BNF, a ministry partner with National Woman’s Missionary Union (WMU), was established in 1983. It provides continuing education, missions opportunities and fellowship for Baptist nurses serving in the U.S. and on missions fields around the world. This year’s annual meeting, which highlighted the theme, “Glorifying God with Mind and Voice,” involved more than 50 participants from 16 states.

Announcing Spikes’ nomination as executive director, BNF President Kaye Miller told the group, “After much prayer individually and collectively, the Lord led the executive committee to a unanimous vote on the candidate.” Noting that the committee compiled a needs list, a want list and a dream list for determining the new leader, Miller added, “On that dream list, there was one item and it was ‘missionary.’ It’s my great privilege to introduce to you today the woman that the Lord has put on the committee’s heart.”

Spikes, who holds a bachelor of science in nursing degree from Samford University, served as an IMB journeyman nurse in Honduras from 1980 to 1982. She and her husband, Dr.
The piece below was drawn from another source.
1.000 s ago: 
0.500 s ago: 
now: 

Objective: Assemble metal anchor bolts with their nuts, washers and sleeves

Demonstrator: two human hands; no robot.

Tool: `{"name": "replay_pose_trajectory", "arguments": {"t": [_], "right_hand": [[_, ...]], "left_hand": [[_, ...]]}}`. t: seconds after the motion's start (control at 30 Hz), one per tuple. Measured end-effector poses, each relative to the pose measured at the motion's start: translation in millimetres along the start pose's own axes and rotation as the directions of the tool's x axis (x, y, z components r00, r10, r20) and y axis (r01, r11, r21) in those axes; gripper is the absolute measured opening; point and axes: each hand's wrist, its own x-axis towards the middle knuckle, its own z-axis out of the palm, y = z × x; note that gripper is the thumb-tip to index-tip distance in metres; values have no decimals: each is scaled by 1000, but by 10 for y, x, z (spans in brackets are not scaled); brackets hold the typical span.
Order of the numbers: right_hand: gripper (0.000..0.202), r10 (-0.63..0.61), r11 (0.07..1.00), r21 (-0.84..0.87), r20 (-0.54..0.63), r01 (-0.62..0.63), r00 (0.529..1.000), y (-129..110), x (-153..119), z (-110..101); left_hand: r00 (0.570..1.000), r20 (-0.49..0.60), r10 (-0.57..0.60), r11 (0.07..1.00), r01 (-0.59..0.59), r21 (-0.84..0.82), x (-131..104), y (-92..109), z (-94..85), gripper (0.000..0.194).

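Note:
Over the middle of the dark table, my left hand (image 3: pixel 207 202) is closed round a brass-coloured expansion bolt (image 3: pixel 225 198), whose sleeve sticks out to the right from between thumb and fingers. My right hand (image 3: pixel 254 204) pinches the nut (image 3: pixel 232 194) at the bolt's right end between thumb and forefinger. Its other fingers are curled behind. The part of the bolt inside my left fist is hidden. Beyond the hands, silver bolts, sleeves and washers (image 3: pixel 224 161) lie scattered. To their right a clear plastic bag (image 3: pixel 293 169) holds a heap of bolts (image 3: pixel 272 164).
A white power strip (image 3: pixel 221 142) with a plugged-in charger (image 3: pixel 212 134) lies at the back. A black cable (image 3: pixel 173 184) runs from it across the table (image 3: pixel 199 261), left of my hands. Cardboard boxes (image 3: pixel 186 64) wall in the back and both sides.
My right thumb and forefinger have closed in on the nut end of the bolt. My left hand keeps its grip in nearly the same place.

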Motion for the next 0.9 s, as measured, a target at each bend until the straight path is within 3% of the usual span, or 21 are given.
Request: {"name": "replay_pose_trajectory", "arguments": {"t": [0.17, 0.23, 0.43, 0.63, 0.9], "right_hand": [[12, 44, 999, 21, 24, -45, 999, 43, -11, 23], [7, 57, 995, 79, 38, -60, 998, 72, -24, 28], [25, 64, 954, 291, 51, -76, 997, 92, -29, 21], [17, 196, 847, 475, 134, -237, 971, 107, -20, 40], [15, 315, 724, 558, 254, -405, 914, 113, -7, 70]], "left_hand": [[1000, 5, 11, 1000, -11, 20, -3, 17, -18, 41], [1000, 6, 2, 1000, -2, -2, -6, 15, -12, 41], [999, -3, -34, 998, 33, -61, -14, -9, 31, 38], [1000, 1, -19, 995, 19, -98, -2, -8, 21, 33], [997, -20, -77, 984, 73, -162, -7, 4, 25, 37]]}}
Jim Spikes, served in Chile for 20 years where her work included serving as a parish nursing volunteer, coordinator of volunteer medical teams and administrative assistant. They also served with the American Peoples Diaspora in Europe and Canada for five years before returning to the states in 2015. She most recently served as chair of BNF’s resource development committee.

‘In wonderful … hands’

Describing Spikes’ skill set as “team leadership, budgeting and finance, strong verbal communications and experienced in global strategy,” Miller said, “She’s bilingual in Spanish and English and boy can she plan an event. Isn’t it amazing when God provides? I think BNF is in wonderful, wonderful hands.”

Spikes said her new leadership role “is a way I can continue my missionary desire and experience to reach out to those in need and to encourage and help this group go forward.”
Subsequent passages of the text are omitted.